▶ [What is expected]: All of the data, except its images, should be set down exactly as it appears.

Stored dataset items:
□ □ □ □ □ □ □

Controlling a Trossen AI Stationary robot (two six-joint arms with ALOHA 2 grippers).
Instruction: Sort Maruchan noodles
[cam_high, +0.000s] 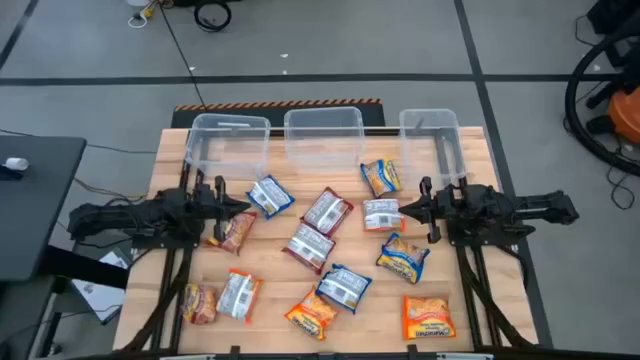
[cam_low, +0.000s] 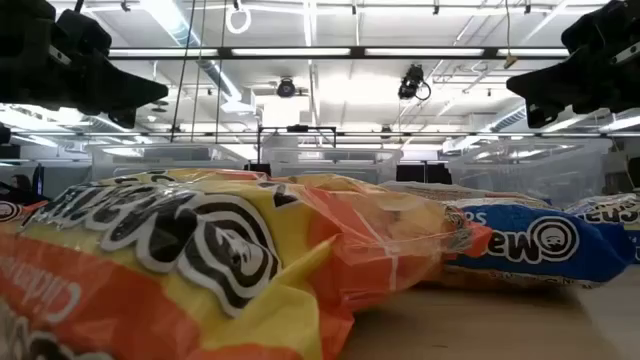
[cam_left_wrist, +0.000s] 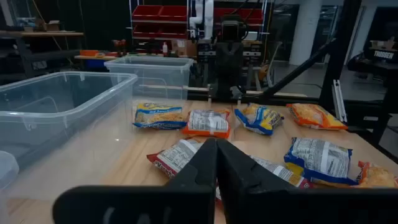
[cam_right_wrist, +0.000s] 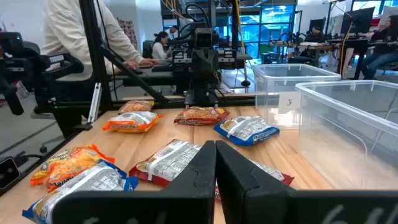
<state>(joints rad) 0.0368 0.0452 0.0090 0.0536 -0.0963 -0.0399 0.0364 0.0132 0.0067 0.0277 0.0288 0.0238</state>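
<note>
About a dozen Maruchan noodle packets lie flat and scattered on the wooden table. In the high view they include a blue one (cam_high: 268, 195), dark red-silver ones (cam_high: 327, 211) (cam_high: 308, 246) and an orange-yellow one (cam_high: 428, 318). My left gripper (cam_high: 243, 205) hovers shut above the table's left side, next to a red packet (cam_high: 232, 230). Its fingers meet in the left wrist view (cam_left_wrist: 216, 149). My right gripper (cam_high: 403, 208) hovers shut on the right, beside an orange-silver packet (cam_high: 382, 214). Its fingers also meet (cam_right_wrist: 216, 149). The grippers point toward each other.
Three clear plastic tubs (cam_high: 229, 140) (cam_high: 323, 135) (cam_high: 432, 140) stand in a row along the table's far edge. In the low view an orange-yellow packet (cam_low: 200, 270) and a blue one (cam_low: 540, 245) fill the foreground. A person (cam_right_wrist: 81, 37) stands beyond the table.
</note>
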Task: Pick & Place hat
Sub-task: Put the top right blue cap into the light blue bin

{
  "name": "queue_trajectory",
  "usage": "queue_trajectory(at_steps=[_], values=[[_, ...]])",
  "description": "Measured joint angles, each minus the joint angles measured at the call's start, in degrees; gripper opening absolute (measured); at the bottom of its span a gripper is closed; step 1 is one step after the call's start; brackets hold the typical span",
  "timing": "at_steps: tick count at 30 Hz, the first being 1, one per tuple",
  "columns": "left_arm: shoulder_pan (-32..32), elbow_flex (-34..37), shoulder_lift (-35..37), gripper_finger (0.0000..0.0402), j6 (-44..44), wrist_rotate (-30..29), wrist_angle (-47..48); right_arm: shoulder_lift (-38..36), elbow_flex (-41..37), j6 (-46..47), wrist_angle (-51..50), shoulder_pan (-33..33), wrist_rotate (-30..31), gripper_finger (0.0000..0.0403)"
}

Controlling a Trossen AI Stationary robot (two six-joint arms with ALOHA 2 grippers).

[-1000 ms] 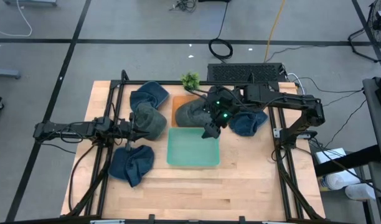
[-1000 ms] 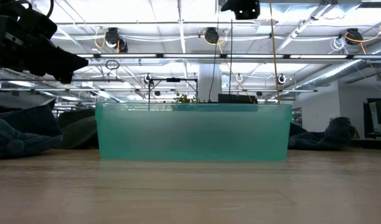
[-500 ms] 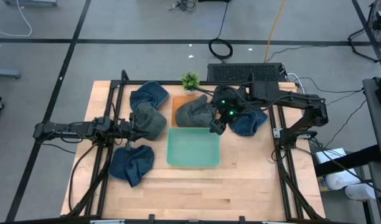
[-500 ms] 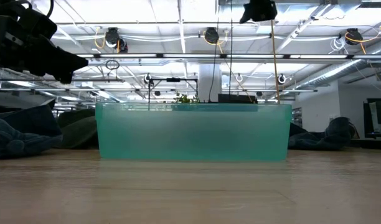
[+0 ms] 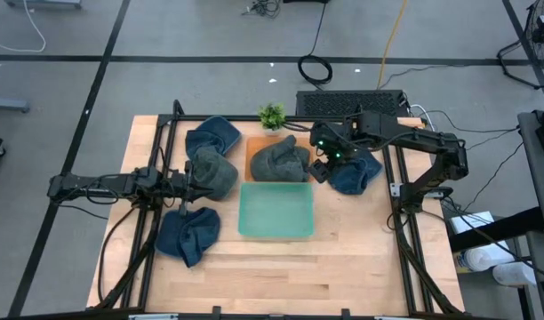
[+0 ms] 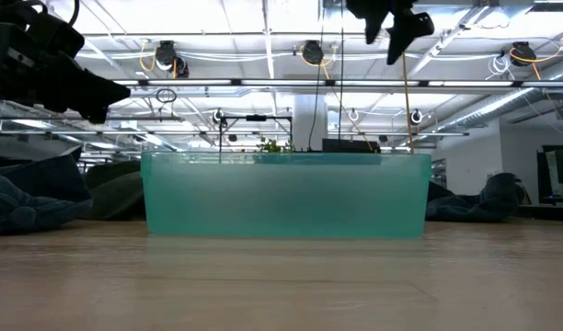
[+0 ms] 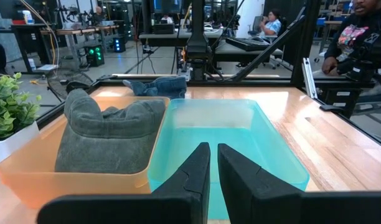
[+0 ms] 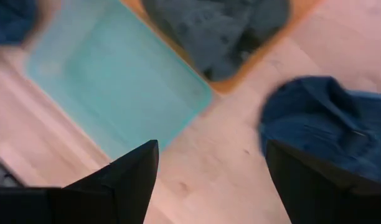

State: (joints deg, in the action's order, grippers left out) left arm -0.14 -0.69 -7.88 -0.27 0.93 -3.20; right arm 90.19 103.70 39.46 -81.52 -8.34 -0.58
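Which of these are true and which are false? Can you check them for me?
1. The teal bin is empty. True.
2. A grey hat lies in the orange bin. True.
3. The right gripper holds a hat. False: its jaws are open and empty, above the table between the orange bin and a blue hat.
4. The left gripper has wide-open jaws. False: they are shut.
5. A small green plant stands on the teal bin. False: it stands at the table's far edge.

No legible text, label, brand or number anywhere.
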Motion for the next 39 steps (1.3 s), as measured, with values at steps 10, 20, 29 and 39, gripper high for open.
queue_trajectory(at_steps=[10,20,29,39], values=[[0.0,0.0,0.0,0.0037,0.0,0.0,0.0,-0.2,-2.0,-5.1,-7.9,-2.5,1.9,0.0281],[0.0,0.0,0.0,0.0037,0.0,0.0,0.0,-4.5,-10.8,-7.7,-1.0,-7.1,0.6,0.0281],[0.0,0.0,0.0,0.0037,0.0,0.0,0.0,-5.4,-22.9,-8.8,7.4,-7.4,0.7,0.0281],[0.0,0.0,0.0,0.0037,0.0,0.0,0.0,-6.6,-33.6,-9.2,19.2,-7.4,0.8,0.0281]])
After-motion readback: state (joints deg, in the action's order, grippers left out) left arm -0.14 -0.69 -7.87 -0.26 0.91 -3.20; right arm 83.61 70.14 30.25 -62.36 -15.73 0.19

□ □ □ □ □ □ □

▶ [Answer to this task]:
Controlling a Trossen AI Stationary robot (two six-joint arms with ALOHA 2 grippers).
Instruction: Sort Maruchan noodles
[cam_high, +0.000s] 
[cam_low, +0.000s] 
[cam_left_wrist, +0.000s] 
[cam_right_wrist, +0.000s] 
<state>(joints rad) 0.0368 0.0452 0.0090 0.0536 -0.0963 -0.0399 0.0364 0.0132 0.0067 0.0277 0.0288 0.0238</state>
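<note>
About a dozen Maruchan noodle packets lie flat and scattered on the wooden table. In the high view they include a blue one (cam_high: 268, 195), dark red-silver ones (cam_high: 327, 211) (cam_high: 308, 246) and an orange-yellow one (cam_high: 428, 318). My left gripper (cam_high: 243, 205) hovers shut above the table's left side, next to a red packet (cam_high: 232, 230). Its fingers meet in the left wrist view (cam_left_wrist: 216, 149). My right gripper (cam_high: 403, 208) hovers shut on the right, beside an orange-silver packet (cam_high: 382, 214). Its fingers also meet (cam_right_wrist: 216, 149). The grippers point toward each other.
Three clear plastic tubs (cam_high: 229, 140) (cam_high: 323, 135) (cam_high: 432, 140) stand in a row along the table's far edge. In the low view an orange-yellow packet (cam_low: 200, 270) and a blue one (cam_low: 540, 245) fill the foreground. A person (cam_right_wrist: 81, 37) stands beyond the table.
</note>
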Task: Pick & Place hat
Sub-task: Put the top right blue cap into the light blue bin

{
  "name": "queue_trajectory",
  "usage": "queue_trajectory(at_steps=[_], values=[[_, ...]])",
  "description": "Measured joint angles, each minus the joint angles measured at the call's start, in degrees; gripper opening absolute (measured); at the bottom of its span a gripper is closed; step 1 is one step after the call's start; brackets hold the typical span",
  "timing": "at_steps: tick count at 30 Hz, the first being 1, one per tuple",
  "columns": "left_arm: shoulder_pan (-32..32), elbow_flex (-34..37), shoulder_lift (-35..37), gripper_finger (0.0000..0.0402), j6 (-44..44), wrist_rotate (-30..29), wrist_angle (-47..48); right_arm: shoulder_lift (-38..36), elbow_flex (-41..37), j6 (-46..47), wrist_angle (-51..50), shoulder_pan (-33..33), wrist_rotate (-30..31), gripper_finger (0.0000..0.0403)"
}

Controlling a Trossen AI Stationary robot (two six-joint arms with ALOHA 2 grippers).

[-1000 ms] 
[-1000 ms] 
[-500 ms] 
[-500 ms] 
[+0 ms] 
[+0 ms] 
[+0 ms] 
[+0 ms] 

State: (joints deg, in the action's order, grippers left out) left arm -0.14 -0.69 -7.88 -0.27 0.93 -3.20; right arm 90.19 103.70 39.46 -81.52 -8.34 -0.58
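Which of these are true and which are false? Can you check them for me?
1. The teal bin is empty. True.
2. A grey hat lies in the orange bin. True.
3. The right gripper holds a hat. False: its jaws are open and empty, above the table between the orange bin and a blue hat.
4. The left gripper has wide-open jaws. False: they are shut.
5. A small green plant stands on the teal bin. False: it stands at the table's far edge.

No legible text, label, brand or number anywhere.
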Motion for the next 39 steps (1.3 s), as measured, with values at steps 10, 20, 29 and 39, gripper high for open.
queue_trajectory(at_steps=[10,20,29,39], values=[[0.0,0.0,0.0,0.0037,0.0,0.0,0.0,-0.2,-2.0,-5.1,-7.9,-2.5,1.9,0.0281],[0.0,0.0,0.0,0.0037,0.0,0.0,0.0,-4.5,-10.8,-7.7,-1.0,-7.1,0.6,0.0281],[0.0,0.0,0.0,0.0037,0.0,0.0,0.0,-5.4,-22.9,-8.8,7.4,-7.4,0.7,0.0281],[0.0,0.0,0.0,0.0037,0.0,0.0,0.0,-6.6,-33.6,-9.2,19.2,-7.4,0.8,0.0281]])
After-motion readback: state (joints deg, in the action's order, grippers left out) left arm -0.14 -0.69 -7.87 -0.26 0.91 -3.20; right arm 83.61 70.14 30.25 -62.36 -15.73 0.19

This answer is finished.